Among the lines below, which ones contain the word "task"? Copy every such line.
··· Information provided ···
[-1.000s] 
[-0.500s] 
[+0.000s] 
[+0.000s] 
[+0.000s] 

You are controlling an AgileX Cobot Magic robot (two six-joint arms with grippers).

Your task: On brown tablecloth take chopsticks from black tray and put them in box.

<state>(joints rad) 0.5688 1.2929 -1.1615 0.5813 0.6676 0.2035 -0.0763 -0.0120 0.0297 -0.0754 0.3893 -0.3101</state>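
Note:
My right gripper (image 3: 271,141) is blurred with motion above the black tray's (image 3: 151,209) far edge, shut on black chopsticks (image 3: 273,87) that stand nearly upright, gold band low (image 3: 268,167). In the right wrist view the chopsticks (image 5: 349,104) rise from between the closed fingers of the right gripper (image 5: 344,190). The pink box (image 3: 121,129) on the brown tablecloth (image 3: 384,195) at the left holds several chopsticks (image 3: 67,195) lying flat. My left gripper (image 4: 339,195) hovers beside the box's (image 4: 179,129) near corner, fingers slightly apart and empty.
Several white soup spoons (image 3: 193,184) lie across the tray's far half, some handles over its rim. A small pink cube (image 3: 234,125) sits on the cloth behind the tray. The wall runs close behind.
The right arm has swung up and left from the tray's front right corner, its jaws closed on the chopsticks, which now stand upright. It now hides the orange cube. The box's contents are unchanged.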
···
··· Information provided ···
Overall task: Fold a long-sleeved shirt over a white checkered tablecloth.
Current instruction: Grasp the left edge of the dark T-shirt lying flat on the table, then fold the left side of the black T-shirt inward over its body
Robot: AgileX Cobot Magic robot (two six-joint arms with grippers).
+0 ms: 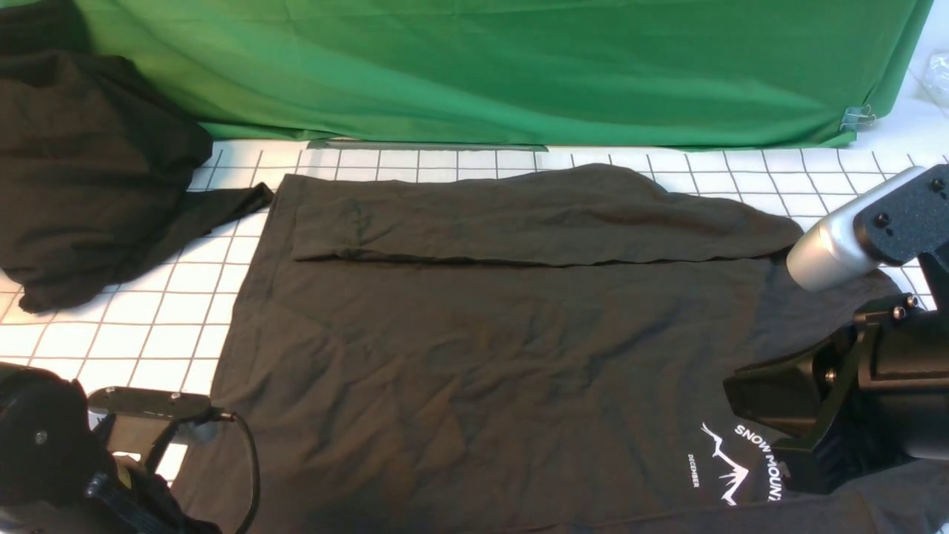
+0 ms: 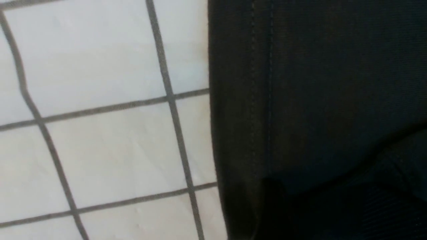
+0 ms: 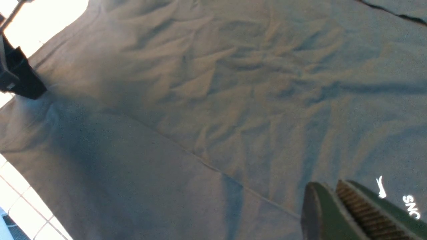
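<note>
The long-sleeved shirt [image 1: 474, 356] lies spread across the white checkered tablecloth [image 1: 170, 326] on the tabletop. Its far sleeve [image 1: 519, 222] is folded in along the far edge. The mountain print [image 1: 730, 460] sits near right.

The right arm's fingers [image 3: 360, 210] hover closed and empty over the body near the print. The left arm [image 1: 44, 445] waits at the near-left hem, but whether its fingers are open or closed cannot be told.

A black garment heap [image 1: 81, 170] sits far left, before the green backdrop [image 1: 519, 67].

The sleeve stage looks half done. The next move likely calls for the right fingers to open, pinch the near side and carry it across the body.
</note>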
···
◆ Exercise result
Your task: On brown tablecloth take chopsticks from black tray and put them in box.
Overall task: Fold a long-sleeved shirt over a white checkered tablecloth.

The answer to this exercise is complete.